Exercise objective:
Print the listing in full, exactly as it stands.

Supplied data:
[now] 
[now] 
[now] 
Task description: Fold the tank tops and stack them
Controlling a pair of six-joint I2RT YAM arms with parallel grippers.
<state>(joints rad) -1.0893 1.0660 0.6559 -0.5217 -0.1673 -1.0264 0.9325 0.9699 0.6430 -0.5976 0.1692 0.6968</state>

Result below:
[now] 
[now] 
[now] 
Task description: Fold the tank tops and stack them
Controlling a pair of six-joint I2RT YAM arms with parallel grippers.
<state>(joints rad) -1.0893 1.0660 0.6559 -0.5217 -0.1673 -1.0264 0.9325 0.9699 0.6430 -0.5976 0.1692 0.6968</state>

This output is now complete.